La última columna del escritor español Juan José Millás en el diario ‘El País’, intitulada ‘No había medusas’, me ha hecho revalorar los abismos que nos separan de lo que sucede en la antigua y ordenada Europa, en contraste con lo que pasa en la joven y caótica América. Millás hace un recorrido de todas aquellas situaciones cotidianas que en el viejo continente se habían vuelto absolutamente previsibles porque forman o formaban parte de las llamadas sociedades del bienestar que fueron desarrollándose en los países europeos, gracias a la eficaz administración de un capitalismo, si puede llamarse –y dicho de forma eufemística–, “racional”.
Dice Millás: “Dábamos por seguros el gas, el agua, la electricidad (…), contábamos con el advenimiento de las Navidades y de la Semana Santa (…), obtendríamos un préstamo hipotecario (…), devendríamos abuelos. Dábamos por supuesto la sintaxis, la gramática, el orden alfabético, la sanidad pública, la educación gratuita, el asfaltado de las calles (…), teníamos por delante todo el futuro que ahora tenemos detrás (…). La vida estaba montada sobre un sustrato de supuestos que permitían la existencia de la filosofía, la literatura y los coloquios y mesas redondas (…). Dábamos por supuesto el cine y el teatro y la circulación de la sangre y la esfericidad de la Tierra (…). Creíamos que el mundo, al fin, empezaba a hacerse cuando en realidad empezaba a deshacerse (…). La inflación era una bestia de otras latitudes, igual que los contratos de un día o de unas horas. Y en nuestras playas no había medusas…”
Sí, medusas de esas que laceran la piel con sus minúsculos dardos cuando menos te lo esperas en las soleadas y turísticas playas mediterráneas. Sin embargo, todo ese mundo empezó a derrumbarse con la globalización salvaje, es decir, “con los primeros pantalones vaqueros de Bangladesh y los primeros relojes digitales de Japón, y las primeras empresas de trabajo temporal y la cultura de la subcontrata y de la externalización de los servicios básicos”, concluye Millás.
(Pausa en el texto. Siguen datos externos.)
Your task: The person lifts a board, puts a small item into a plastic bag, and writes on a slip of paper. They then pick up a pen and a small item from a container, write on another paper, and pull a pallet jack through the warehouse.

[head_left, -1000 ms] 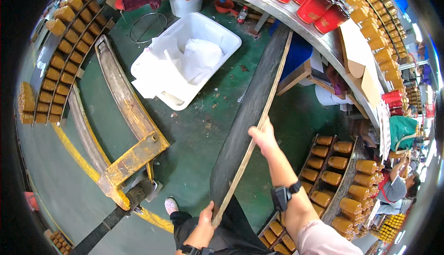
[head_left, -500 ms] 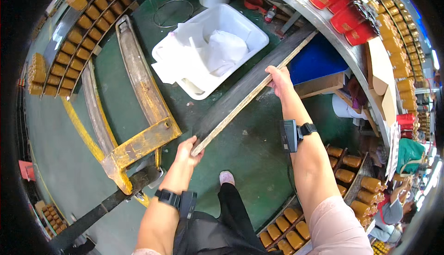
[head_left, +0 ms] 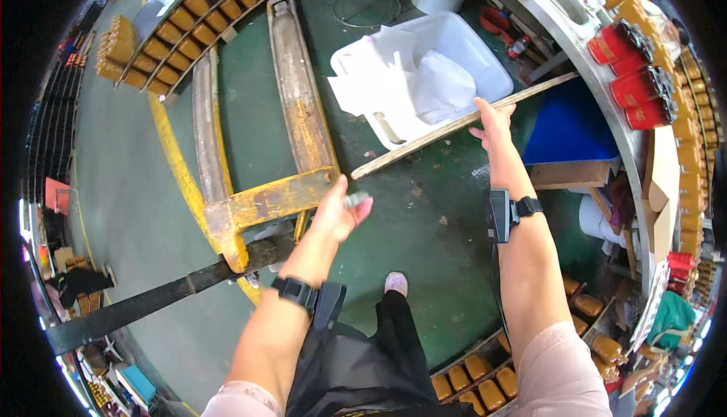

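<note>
A long board with a pale, rough edge (head_left: pixel 432 143) slants across the middle, seen almost edge-on beside a white plastic bin (head_left: pixel 496 65). My right hand (head_left: pixel 496 131) is at the board's edge, fingers spread and overlapping it; whether it presses on the wood I cannot tell. Apart from the board's near end, my left hand (head_left: pixel 337 213) has its fingers apart, with a small greyish patch by them that I cannot make out. A yellow pallet jack (head_left: pixel 284 194) with worn forks lies just beyond that hand. White sheets (head_left: pixel 439 88) fill the bin.
A curved metal worktop (head_left: pixel 560 46) with red containers (head_left: pixel 644 95) bounds the right side. Under it are a blue panel (head_left: pixel 572 129) and a white bucket (head_left: pixel 602 219). Racks of brown packs stand at the upper left (head_left: pixel 182 20) and lower right (head_left: pixel 492 394).
My left hand has let go of the board's near end. The board has turned from showing its dark face to nearly edge-on, and my right hand's fingers have spread. The view has shifted left.
</note>
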Action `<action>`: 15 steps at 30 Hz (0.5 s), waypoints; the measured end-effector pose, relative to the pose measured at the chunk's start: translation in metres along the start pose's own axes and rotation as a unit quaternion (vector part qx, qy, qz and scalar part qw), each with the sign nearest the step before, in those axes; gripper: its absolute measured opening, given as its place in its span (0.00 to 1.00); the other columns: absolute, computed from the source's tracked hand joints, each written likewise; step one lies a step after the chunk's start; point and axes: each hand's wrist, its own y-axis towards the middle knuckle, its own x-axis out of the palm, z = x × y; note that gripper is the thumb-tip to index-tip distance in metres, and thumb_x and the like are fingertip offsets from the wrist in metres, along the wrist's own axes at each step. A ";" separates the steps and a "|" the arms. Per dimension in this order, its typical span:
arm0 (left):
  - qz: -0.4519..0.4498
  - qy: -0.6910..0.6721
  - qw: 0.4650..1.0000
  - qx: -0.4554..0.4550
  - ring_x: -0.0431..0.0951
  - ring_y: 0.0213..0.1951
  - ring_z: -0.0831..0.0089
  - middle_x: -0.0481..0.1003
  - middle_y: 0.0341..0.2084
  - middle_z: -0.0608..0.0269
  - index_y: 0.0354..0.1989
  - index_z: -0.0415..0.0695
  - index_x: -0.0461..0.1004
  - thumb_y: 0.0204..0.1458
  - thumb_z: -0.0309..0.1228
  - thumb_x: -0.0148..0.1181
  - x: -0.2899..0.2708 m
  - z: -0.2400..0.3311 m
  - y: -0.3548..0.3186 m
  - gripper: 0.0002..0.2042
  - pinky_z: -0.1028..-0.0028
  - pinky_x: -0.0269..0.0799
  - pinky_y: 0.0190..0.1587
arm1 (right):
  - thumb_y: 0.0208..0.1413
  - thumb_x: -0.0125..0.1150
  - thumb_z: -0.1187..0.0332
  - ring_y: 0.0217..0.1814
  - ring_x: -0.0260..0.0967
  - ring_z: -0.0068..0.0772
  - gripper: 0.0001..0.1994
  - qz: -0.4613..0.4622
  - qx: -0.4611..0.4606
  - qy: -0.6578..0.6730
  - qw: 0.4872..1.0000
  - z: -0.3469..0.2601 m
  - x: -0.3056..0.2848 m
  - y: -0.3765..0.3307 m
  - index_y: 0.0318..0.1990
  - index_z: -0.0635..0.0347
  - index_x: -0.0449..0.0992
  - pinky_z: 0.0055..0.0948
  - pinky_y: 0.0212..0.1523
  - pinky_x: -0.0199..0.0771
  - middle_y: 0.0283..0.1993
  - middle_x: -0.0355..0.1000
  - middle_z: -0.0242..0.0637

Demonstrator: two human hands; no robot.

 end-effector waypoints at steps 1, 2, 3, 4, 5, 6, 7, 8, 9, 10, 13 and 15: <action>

Es decir, a los europeos les cayó en los últimos años el tortazo metafísico de la imprevisibilidad, de modo que hoy ya nada es como era, y el patrón que está tomando cada vez más consistencia es el de una creciente inestabilidad.
Entonces –se me ocurre suponer– que hoy nos dirigimos hacia una especie de ecualización entre países, con la diferencia de que nosotros por acá tenemos la ventaja psicológica de que en cuanto a desastres y a carencias de todo tipo, muy poco o casi nada nos ha caído de forma imprevista o inesperada, lo que nos da la suerte de tener la piel –o el cuero–, como quiera llamársele, algo más duro y aguantador que el de los europeos. En fin, por lo menos es un dato positivo, si se quiere.